🤖 AI Summary
This study investigates how language models perceive and execute vision-like line-breaking tasks—such as fixed-width text wrapping—using only sequences of textual tokens. Through mechanistic analysis of Claude 3.5 Haiku, we find that the model encodes character counts in early layers as a low-dimensional curved manifold and applies geometric transformations to this manifold via attention mechanisms to ultimately construct a linear decision boundary for determining line breaks. Innovatively drawing an analogy between this manifold geometry and sparse feature representations in biological place cells, our work integrates geometric and feature-based perspectives to explain the model’s perception and decision-making. Combining causal interventions, manifold analysis, attention head dissection, and visualization, we not only validate the manifold-based counting mechanism but also achieve precise control over model behavior and uncover visual-illusion-like token sequences that can reliably disrupt this capability.
📝 Abstract
Language models can perceive visual properties of text despite receiving only sequences of tokens-we mechanistically investigate how Claude 3.5 Haiku accomplishes one such task: linebreaking in fixed-width text.

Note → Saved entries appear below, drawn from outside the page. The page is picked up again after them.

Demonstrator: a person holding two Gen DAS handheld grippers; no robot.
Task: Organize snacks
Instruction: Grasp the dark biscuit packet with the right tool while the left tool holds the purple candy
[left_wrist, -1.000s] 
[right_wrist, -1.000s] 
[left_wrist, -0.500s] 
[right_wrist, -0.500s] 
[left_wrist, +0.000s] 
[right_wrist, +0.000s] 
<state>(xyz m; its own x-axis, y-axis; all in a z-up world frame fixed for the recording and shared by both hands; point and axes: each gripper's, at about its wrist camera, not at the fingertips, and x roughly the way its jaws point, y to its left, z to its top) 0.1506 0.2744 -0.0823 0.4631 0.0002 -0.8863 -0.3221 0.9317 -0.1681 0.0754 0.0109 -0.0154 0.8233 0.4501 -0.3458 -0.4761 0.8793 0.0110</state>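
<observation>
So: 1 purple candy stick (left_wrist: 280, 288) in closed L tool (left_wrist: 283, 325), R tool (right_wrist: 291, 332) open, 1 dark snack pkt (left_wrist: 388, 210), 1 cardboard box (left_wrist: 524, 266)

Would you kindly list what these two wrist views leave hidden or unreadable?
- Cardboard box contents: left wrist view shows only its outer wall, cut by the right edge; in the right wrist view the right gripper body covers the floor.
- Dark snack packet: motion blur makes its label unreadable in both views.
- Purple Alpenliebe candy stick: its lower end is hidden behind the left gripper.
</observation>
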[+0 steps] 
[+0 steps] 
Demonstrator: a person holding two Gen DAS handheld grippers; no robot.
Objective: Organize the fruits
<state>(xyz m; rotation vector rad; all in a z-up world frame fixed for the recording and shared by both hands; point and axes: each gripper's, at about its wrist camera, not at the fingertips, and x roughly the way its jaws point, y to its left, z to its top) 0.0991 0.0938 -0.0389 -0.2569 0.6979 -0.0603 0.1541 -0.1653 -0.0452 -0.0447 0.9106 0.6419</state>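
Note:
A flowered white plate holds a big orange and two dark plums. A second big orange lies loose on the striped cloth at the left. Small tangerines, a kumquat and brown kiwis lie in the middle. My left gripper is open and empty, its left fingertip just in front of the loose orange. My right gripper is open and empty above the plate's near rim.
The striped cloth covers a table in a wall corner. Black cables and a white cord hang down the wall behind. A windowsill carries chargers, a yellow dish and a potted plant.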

We find that character counts are represented on low-dimensional curved manifolds discretized by sparse feature families, analogous to biological place cells. Accurate predictions emerge from a sequence of geometric transformations: token lengths are accumulated into character count manifolds, attention heads twist these manifolds to estimate distance to the line boundary, and the decision to break the line is enabled by arranging estimates orthogonally to create a linear decision boundary. We validate our findings through causal interventions and discover visual illusions--character sequences that hijack the counting mechanism. Our work demonstrates the rich sensory processing of early layers, the intricacy of attention algorithms, and the importance of combining feature-based and geometric views of interpretability.